Подошел Опарин с автоматом за правым плечом.
– Разрешите доложить о результатах разведки, товарищ старший лейтенант.
Кречетов посмотрел на солдата, покачал головой...
– Хорош! Вы что там, в рукопашную схватились? Иди к себе. Очухаешься, доложишь, - он еще раз оглядел Опарина.
– До чего хорош. Фрицев по ночам пугать можно.
* * *
– Чем это тебе приварило?
– спросил Ракитин.
Левый глаз у Опарина заплыл, осталась только узкая щелочка, в которой угадывался зрачок.
– Стукнулся случайно. Мчались от этих мотоциклистов, все колдобины сосчитали. Карусель в кузове пощла такая, что на ногах не устоишь. А там столько барахала... Выбросить надо все, к чертовой матери.
– Не рассказывать же, что табуреткой ударило. Будут потом полгода шуточки подбрасывать.
– Стрелять как теперь будешь?
– пожалел товарища Афонин.
– Нормально. Я все равно левый глаз прищуриваю. Теперь и прищуривать не надо. Такое вот кино. Даже удобней. Только, кажется, все кости переломало. Болит везде.
– Дай посмотрю, - предложил Афонин.
Опарин встал, снял гимнастерку и нательную рубашку. На белом, лишенном загара теле, алели красные пятна и ссадины - следы сильных ударов.
Афонин нажал пальцем на большое пятно, расплывшееся по ребрам. Опарин охнул.
– Больно?
– Больно.
– А здесь?
– И здесь больно.
– Здесь?
– Больно.
– М-да, везде больно... Ребра тебе помяло, - поставил диагноз Афонин.
– Трещины, наверно. Такое бывает. Хорошо бы в баньку сейчас, потом медвежьем салом натереть. А так придется недельку потерпеть, не меньше. Потом заживет. А это что такое?

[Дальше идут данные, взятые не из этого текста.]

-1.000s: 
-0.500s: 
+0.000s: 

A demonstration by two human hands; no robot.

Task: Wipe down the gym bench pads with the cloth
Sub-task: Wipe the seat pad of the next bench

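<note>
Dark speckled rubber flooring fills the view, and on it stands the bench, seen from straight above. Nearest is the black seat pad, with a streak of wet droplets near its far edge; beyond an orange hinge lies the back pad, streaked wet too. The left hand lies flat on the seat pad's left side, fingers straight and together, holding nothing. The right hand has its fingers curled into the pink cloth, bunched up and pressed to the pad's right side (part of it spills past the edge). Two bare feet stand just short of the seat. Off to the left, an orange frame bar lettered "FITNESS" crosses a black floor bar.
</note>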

Сзади, на шароварах Опарина, отсвечивала вентиляция величиной с хорошую ладонь. А в эту неожиданную
– Ого!
– прищурился Афонин.
– Тебя и здесь зацепило. Снимай штаны.
– Еще чего!
– возмутился Опарин.
– А что там такое?
– И потянулся рукой, чтобы ощупать.
– Не трогай!
– удержал руку Афонин.
– Ну, и что там у меня?
– Откуда я знаю? Снимай штаны!
– Следует осмотреть, - поддержал Афонина Лихачев.
– Может там что-то серьезное. Может у тебя там ползадницы не хватает?
– Снимай!
– приказал Ракитин.
Опарин затравленно осмотрелся, не нашел ни у кого поддержки и начал медленно расстегивать ремень.
Солдаты ждали.
Опарин приспустил шаровары, затем и кальсоны. Все уставились на здоровенную кровоточащую шишку.
Попался Опарин. Ох и попался... Нельзя было пропустить такой удобный случай. Это же просто подарок расчету...
Начал, как это и положено по субординации, командир орудия.
– Вот фашисты!
– возмутился он.
– Правильно замполит говорил: никакой у них совести. Испортили человеку казенник.
– Думаешь, специально целили?
– спросил Афонин.
– Кто их знает. А еще хвастались - культурная нация. Вот вам вся их культура.
– Чего там такое?
– потребовал, чтобы ему, наконец, рассказали, чем они возмущаются.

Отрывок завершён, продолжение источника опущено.